→ WHAT IS EXPECTED:
Keeping every word and mark, copy all of the data.

→ DATA BLOCK:

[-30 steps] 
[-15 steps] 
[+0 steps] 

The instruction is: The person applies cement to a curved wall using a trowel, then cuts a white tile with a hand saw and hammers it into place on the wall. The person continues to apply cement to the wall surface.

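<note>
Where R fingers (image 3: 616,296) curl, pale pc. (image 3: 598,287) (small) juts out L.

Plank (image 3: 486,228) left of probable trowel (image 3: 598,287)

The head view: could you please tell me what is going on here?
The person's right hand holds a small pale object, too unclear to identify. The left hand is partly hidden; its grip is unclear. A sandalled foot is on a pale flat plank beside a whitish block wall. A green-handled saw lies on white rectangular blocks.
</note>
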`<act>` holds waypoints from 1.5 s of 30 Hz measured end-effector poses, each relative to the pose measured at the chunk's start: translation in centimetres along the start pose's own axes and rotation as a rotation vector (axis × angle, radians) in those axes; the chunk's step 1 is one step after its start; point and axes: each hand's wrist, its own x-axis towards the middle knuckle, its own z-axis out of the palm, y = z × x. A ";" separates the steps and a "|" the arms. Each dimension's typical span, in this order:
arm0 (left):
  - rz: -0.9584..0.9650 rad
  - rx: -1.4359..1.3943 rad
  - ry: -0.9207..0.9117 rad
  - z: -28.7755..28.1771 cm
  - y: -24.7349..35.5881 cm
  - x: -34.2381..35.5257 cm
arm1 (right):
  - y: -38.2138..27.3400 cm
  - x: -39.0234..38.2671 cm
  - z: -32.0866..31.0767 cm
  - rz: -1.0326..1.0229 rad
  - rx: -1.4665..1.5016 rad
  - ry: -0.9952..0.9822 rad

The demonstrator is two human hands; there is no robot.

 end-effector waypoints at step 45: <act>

→ SOLUTION TO THIS EXERCISE:
[-30 steps] 
[-15 steps] 
[+0 steps] 

The instruction is: The person applies cement to a curved wall using a trowel, then cuts a white tile with a hand saw and hammers it into place on the wall. The person continues to apply cement to the wall surface.

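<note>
Where R fingers (image 3: 616,296) curl, pale pc. (image 3: 598,287) (small) juts out L.

Plank (image 3: 486,228) left of probable trowel (image 3: 598,287)

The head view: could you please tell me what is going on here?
The person's right hand holds a small pale object, too unclear to identify. The left hand is partly hidden; its grip is unclear. A sandalled foot is on a pale flat plank beside a whitish block wall. A green-handled saw lies on white rectangular blocks.
</note>
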`<act>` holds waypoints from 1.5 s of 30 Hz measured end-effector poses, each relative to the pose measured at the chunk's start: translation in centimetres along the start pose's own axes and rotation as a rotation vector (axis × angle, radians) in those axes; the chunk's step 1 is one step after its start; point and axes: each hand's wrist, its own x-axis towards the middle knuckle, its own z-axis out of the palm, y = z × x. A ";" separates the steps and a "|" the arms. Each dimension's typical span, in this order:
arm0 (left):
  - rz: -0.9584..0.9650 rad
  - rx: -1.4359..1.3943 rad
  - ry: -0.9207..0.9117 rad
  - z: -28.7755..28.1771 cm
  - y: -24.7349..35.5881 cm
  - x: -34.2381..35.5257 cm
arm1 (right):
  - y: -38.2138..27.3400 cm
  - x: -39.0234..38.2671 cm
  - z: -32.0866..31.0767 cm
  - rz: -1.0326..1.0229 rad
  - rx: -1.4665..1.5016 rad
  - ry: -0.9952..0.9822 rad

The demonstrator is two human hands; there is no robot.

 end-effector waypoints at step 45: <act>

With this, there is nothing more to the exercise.